» **What this task involves**
Below are entries. Copy exactly the lines running from the line that holds "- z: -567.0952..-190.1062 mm" to the line that holds "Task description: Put", with both ends included.

------------------------------------------------------------------------

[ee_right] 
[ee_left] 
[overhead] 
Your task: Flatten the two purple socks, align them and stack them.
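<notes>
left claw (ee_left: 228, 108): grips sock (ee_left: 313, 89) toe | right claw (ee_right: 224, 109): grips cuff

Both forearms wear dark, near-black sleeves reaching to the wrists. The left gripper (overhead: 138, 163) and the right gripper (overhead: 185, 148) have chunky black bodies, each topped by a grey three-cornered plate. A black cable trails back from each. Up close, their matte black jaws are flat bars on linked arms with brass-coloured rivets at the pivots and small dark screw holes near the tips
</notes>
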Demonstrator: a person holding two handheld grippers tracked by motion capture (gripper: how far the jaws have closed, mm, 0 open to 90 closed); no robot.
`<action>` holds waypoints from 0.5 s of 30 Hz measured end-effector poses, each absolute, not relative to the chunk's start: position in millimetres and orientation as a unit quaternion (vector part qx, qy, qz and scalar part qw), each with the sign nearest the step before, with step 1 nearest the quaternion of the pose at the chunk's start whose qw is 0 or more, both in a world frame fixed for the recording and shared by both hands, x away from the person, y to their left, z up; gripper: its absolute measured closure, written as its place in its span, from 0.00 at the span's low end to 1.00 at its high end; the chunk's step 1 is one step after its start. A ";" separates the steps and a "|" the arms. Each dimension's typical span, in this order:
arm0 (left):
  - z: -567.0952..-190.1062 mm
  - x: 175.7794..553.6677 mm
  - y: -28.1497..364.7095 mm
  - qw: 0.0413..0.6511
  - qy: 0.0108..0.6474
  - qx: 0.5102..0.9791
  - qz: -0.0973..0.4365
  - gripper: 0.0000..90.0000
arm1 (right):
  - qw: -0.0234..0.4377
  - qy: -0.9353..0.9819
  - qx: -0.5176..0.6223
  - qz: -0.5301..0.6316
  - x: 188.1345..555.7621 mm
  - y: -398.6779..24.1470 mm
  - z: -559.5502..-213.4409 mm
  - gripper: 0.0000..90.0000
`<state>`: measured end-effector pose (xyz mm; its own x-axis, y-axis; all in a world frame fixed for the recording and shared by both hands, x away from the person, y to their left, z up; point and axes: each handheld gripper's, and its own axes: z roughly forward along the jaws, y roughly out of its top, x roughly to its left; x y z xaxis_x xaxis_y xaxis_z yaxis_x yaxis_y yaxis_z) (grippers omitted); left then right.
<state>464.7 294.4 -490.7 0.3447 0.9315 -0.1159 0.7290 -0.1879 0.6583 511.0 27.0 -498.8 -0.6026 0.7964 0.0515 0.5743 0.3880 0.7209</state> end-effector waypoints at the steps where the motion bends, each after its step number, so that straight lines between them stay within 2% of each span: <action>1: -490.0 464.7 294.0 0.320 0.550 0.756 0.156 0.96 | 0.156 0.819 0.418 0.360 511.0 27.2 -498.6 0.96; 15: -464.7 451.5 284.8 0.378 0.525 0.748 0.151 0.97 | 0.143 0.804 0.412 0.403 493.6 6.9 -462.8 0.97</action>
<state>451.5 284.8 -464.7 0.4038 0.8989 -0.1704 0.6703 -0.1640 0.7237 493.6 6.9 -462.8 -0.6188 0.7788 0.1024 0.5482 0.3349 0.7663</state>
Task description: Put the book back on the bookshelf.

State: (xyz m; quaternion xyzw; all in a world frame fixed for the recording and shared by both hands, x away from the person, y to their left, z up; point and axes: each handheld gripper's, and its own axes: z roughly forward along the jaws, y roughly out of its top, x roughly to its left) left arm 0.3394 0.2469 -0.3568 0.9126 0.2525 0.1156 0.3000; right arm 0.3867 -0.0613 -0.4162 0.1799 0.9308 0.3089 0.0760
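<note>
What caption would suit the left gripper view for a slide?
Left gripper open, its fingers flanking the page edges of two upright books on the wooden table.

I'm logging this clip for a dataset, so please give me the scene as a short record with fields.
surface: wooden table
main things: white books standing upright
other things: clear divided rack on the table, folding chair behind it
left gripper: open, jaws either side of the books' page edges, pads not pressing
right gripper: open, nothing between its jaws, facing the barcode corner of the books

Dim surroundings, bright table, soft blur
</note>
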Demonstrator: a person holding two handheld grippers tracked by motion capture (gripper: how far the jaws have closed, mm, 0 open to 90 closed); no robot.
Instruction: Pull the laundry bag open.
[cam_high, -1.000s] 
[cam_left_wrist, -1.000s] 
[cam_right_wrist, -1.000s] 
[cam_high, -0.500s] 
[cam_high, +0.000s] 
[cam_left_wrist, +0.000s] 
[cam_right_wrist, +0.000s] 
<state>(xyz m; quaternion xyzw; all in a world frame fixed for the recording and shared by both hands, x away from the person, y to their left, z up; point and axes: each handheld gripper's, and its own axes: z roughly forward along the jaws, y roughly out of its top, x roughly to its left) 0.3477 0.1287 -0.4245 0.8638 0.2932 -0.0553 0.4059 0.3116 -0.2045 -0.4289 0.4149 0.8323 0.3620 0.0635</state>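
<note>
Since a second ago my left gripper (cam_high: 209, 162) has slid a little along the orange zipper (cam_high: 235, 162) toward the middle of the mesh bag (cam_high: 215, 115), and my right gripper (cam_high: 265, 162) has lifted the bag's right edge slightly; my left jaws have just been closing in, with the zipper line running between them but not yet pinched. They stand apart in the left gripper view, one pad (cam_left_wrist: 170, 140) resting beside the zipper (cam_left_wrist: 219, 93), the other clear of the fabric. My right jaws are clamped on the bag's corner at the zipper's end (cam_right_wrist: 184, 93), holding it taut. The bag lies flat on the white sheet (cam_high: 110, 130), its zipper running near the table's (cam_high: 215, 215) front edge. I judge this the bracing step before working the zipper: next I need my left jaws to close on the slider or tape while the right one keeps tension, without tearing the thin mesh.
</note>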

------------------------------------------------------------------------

» **Reply**
  - z: -567.0952..-190.1062 mm
  - x: 175.7794..553.6677 mm
  - y: -28.1497..364.7095 mm
  - qw: 0.0413..0.6511
  - qy: 0.0108..0.6474
  - qx: 0.5102..0.9791
  - qz: -0.0973..0.4365
  - gripper: 0.0000..90.0000
arm1 (right):
  - qw: -0.0234..0.4377
  - qy: -0.9353..0.9819
  - qx: -0.5176..0.6223
  - qz: -0.5301..0.6316
  - x: 188.1345..555.7621 mm
  - y: -398.6779..24.1470 mm
  - z: -559.5502..-213.4409 mm
  - gripper: 0.0000..90.0000
`<state>`: measured end-effector pose (xyz mm; its own x-axis, y-axis; all in a world frame fixed for the recording and shared by both hands, x away from the person, y to their left, z up; point and axes: each handheld gripper's, and its own axes: z roughly forward along the jaws, y roughly out of its top, x roughly to its left; x y z xaxis_x xaxis_y xaxis_z yaxis_x yaxis_y yaxis_z) (grippers omitted); left then right.
<state>464.7 294.4 -490.7 0.3447 0.9315 -0.1159 0.7290 -0.1879 0.6583 511.0 27.0 -498.8 -0.6026 0.7964 0.0515 0.5743 0.3880 0.7209</state> end-effector waypoints at the steps where the motion bends, each after its step number, so that straight lines between them stay within 2% of each span: <action>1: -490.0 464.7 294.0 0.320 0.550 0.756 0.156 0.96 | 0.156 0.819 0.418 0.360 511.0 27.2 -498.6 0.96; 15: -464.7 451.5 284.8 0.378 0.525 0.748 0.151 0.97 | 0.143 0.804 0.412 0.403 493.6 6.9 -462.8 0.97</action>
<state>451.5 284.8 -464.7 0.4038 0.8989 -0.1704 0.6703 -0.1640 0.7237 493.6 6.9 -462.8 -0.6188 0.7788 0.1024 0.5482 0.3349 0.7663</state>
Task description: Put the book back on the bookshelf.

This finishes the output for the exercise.